Ocorre que Lewis não abria. Lá de trás, Raikkonen começou a virar rápido, enquanto Hamilton sofria com bolhas em seus pneus. Em 15 voltas, a diferença caíra de 20s para 10s. Quando a Mercedes finalmente chamou seu piloto para o segundo pit stop, na volta 37, ele estava apenas 8s7 à frente do finlandês. Voltaria bem atrás, coisa de 12s, com pneus macios novamente — aí, para mim, o erro da Mercedes. Eram pneus 16 voltas mais jovens, verdade, só que não muito amigáveis, nem tão rápidos. E, além do tempo que o cronômetro não escondia, havia dois pilotos ainda entre ele e Raikkonen: Verstappen, num quase inacreditável segundo lugar de supermacios, e Bottas, que nem conta.

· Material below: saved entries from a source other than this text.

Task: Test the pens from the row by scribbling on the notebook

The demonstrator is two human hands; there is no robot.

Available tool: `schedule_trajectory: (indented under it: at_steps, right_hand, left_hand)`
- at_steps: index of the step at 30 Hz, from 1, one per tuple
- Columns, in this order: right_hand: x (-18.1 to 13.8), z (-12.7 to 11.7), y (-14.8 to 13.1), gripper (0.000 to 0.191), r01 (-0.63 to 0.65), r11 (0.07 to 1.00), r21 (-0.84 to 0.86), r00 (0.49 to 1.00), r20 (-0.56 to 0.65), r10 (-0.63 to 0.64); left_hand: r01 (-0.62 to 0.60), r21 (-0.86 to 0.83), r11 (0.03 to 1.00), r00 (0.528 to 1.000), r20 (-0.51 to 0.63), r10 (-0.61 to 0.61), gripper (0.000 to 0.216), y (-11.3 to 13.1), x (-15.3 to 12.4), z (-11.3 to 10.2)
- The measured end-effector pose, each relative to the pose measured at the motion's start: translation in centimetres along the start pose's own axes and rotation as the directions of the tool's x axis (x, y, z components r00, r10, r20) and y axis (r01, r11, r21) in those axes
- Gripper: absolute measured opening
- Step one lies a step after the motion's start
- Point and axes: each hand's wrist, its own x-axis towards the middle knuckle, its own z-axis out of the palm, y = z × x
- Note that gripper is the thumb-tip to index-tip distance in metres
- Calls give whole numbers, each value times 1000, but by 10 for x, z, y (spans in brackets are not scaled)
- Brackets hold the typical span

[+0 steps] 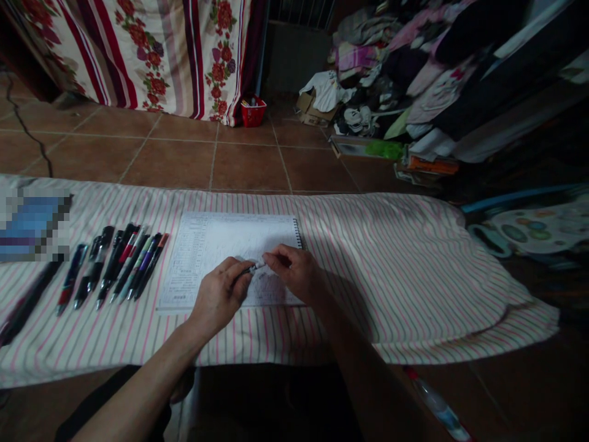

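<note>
Over the spiral notepad [239,236] my two hands meet. My left hand [223,288] is closed around a slim dark pen [249,269], most of which the fingers hide. At the pen's right end a small pale piece [259,264] shows, too small to make out fully. My right hand [294,270] pinches at that pale end with thumb and forefinger; what exactly sits between those fingertips is hidden. Printed or written lines cover the notepad's left side, and dark scribbles show beneath the hands. To the left lies a row of several pens [122,261], side by side.
A striped cloth [405,264] covers the low table. At its left edge are a long dark object [32,301] and a blurred-out blue item [32,224]. A red basket [253,112], piled clothes [381,67] and a plastic bottle [437,405] are on the floor.
</note>
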Motion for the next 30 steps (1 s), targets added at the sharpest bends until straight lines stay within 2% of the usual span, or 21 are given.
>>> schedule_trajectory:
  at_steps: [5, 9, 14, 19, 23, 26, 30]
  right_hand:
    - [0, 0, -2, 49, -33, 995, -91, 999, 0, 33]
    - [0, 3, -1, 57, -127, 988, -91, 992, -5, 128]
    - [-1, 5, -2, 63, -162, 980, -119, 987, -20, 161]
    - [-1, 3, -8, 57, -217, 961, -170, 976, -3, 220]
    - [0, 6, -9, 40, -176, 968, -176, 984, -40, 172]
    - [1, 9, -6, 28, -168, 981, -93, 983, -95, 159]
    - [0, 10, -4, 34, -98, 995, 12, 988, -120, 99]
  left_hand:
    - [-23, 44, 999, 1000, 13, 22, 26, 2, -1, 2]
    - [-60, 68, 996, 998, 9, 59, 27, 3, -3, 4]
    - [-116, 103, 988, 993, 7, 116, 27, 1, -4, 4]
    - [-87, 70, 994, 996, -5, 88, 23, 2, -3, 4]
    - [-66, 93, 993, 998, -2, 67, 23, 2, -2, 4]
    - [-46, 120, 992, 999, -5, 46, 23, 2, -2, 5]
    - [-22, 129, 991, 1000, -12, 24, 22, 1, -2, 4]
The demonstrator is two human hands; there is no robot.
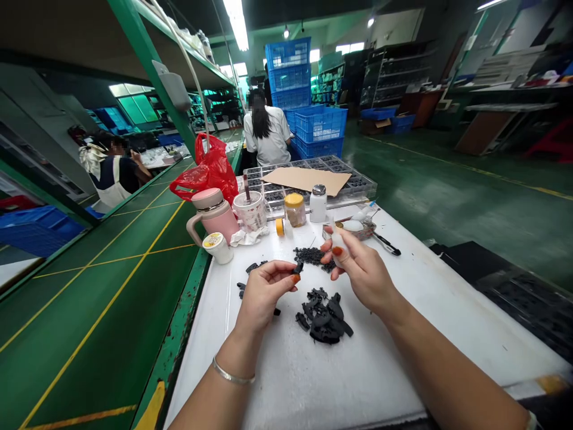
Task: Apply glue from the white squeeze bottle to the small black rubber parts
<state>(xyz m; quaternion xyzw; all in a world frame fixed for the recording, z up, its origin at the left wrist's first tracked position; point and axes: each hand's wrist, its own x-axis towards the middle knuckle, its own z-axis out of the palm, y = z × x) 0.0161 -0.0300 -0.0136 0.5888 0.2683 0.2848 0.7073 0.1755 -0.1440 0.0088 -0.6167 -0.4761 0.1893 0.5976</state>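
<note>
My left hand (271, 289) pinches a small black plastic part (297, 268) between thumb and fingertips, above the white table. Facing it, my right hand (358, 263) is closed around a small whitish, translucent squeeze bottle (337, 240); my fingers hide much of it. Below and between the hands lies a loose pile of curved black plastic parts (326, 319). Behind them spreads a heap of tiny black pieces (308, 255). A few more black parts (251, 267) lie beyond my left hand, partly covered by it.
Along the table's (447, 298) back stand a pink mug (219, 218), a lidded white tub (218, 248), a yellow-capped jar (295, 210) and a white dispenser bottle (318, 204). A black-handled cutter (387, 243) lies right. Left runs a green conveyor (111, 263). Two people sit farther off.
</note>
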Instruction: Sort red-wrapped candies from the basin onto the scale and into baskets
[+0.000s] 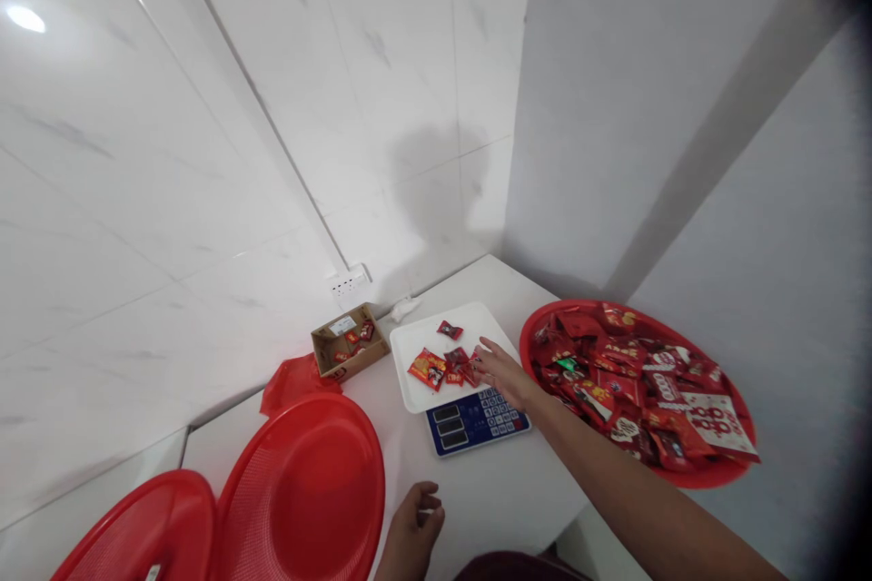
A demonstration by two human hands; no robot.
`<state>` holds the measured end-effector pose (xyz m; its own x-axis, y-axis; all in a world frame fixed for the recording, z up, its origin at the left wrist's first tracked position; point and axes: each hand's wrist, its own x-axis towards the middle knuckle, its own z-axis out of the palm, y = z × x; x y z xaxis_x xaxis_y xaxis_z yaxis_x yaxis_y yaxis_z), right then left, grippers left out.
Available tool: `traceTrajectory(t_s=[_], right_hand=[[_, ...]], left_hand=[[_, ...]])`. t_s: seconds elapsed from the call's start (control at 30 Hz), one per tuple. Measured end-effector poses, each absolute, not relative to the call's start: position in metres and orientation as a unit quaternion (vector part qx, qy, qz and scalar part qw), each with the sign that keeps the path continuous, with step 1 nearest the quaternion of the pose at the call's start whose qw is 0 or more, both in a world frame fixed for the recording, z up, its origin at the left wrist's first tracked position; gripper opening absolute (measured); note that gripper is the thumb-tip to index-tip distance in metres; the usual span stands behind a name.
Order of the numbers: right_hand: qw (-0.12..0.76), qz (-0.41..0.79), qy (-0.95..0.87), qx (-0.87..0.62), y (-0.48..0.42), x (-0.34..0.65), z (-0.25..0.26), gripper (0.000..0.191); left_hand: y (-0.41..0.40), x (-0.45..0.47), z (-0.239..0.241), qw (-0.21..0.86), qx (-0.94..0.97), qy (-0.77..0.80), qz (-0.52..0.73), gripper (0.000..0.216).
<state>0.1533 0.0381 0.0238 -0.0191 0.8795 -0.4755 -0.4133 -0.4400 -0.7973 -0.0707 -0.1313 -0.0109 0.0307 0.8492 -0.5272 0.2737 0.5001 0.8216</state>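
My right hand (505, 374) reaches over the white tray (409, 340) of a scale, its fingers stretched and apart at the right-hand packets. Small red snack packets (458, 356) lie on the tray beside an orange-red packet (429, 369). One dark red packet (450, 329) lies apart, farther back. Below the tray shows the scale's blue panel (470, 422) with keys and dark displays. My left hand (412, 528) hangs near the table's front, loosely curled with its fingertips apart and nothing visible in it.
On the right, a red basket (746, 436) is heaped with red snack packets. Two red baskets, one nearer (300, 481) and one farther left (150, 526), stand on the left. A cardboard box (351, 368) holds several small packets. Behind it are a red bag (292, 381) and a wall socket (350, 281).
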Motion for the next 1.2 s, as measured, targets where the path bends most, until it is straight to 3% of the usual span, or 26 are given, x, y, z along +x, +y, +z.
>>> traceTrajectory(t_s=[0.17, 0.37, 1.2], right_hand=[[0.384, 0.642, -0.362, -0.555, -0.002, 0.179, 0.007, 0.037], [0.265, 0.63, -0.42, -0.597, -0.056, 0.199, -0.013, 0.041], [0.223, 0.624, -0.447, -0.601, -0.096, 0.149, -0.026, 0.035]], left_hand=[[-0.133, -0.07, -0.002, 0.573, 0.441, 0.648, 0.238, 0.036], [-0.135, -0.074, 0.001, 0.573, 0.458, 0.645, 0.213, 0.035], [-0.146, -0.093, 0.014, 0.563, 0.466, 0.651, 0.205, 0.04]])
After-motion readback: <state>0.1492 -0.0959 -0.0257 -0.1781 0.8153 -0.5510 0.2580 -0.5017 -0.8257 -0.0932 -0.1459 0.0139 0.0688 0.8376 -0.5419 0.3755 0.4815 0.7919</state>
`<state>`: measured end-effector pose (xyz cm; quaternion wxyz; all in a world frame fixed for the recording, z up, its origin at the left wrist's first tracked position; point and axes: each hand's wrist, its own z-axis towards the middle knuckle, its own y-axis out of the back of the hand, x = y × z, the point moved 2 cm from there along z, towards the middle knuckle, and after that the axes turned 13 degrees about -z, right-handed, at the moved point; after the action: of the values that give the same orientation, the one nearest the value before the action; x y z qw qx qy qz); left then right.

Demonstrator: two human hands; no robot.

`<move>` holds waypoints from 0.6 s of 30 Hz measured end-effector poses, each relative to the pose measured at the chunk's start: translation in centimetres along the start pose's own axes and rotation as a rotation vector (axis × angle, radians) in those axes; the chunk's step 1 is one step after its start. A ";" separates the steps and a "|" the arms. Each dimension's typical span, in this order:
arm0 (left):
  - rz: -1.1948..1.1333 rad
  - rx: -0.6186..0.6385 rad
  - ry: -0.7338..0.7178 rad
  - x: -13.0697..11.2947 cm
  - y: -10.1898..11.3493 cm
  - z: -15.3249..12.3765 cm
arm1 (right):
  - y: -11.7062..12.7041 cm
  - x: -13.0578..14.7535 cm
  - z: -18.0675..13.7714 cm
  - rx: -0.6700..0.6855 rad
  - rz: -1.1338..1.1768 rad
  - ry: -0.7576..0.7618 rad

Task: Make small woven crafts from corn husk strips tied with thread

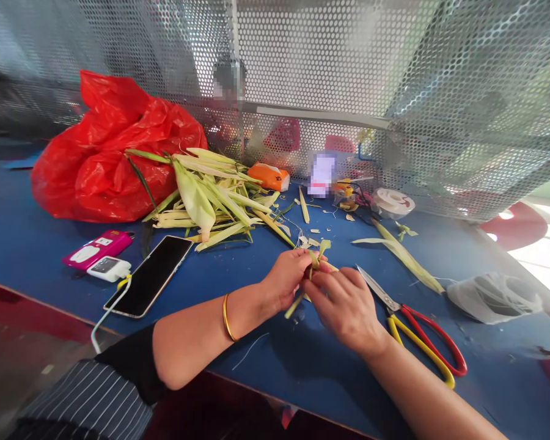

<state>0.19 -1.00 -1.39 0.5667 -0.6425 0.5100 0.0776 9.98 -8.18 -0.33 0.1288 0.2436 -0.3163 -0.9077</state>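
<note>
Both hands (286, 278) (347, 310) pinch folded husk (315, 261) between them.

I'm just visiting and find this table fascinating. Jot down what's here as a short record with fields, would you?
Left hand: pinching a pale green husk strip; gold bangle on that wrist
Right hand: fingers on the same strip, meeting the left hand's
Beside right hand: scissors with one red and one yellow handle
Beyond left hand: loose pile of husks against a red plastic bag
Left side: dark-screened phone
Surface: blue table
Behind: perforated screen
</note>
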 end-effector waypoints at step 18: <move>0.151 0.146 -0.015 0.3 -0.1 -0.4 | -1.6 -3.2 -1.3 0.151 0.506 -1.079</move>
<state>0.20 -1.54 -1.43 0.6084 -0.5584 0.5572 0.0874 13.25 -6.32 -1.06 0.1447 -0.3259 -0.4489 -0.8193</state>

As últimas 15 voltas da corrida foram de cálculos e observações: tempos de volta de cada um, mais o estado da borracha que se degradava rapidamente para os três. Raikkonen se mantinha firme na ponta, mas Max se aproximava. Lewis vinha em terceiro com pneus novinhos, e tirava volta a volta. Até que, a cinco voltas do final, as diferenças entre eles mal passavam de um mero segundo.

Raikkonen, gelado como sempre, parecia nem olhar no espelho. Hamilton, babando, aproveitou uma escorregada de Verstappen na volta 54 e tentou o bote. Chegou a passar, mas Verstappen se defendeu e ao ver o segundo lugar escapando entre seus dedos gritou “ele não!”, e passou de volta. Com isso Kimi respirou e, finalmente, ganhou a primeira pela Ferrari desde a volta ao time, em 2014.

A comemoração foi como nos velhos tempos: nada de empolgação, nada de festa com mecânicos, nada de lágrimas, nada de euforia exagerada. Mandou um “obrigado” e um “finalmente” pelo rádio, tomou seu champanhe e foi cuidar da vida. Max se manteve em segundo com seu macacão de caubói e Hamilton, meio sem graça, terminou em terceiro, com Vettel em quarto — passou Bottas no fim.

Lewis foi a 346 pontos, contra 276 de Sebastian. São 70 pontos de vantagem, com 75 em jogo nas três últimas provas do ano. O alemão da Ferrari precisa vencer no México de qualquer forma para se manter vivo na disputa. Mas esse “se manter vivo” é apenas retórica. Na salinha antes do pódio, Max e Kimi perguntaram a Hamilton se ele tinha sido campeão. Não, não foi. Será campeão com um sétimo lugar no Hermanos Rodriguez, mesmo em caso de vitória de Vettel.

Não precisa perder o sono na noite texana.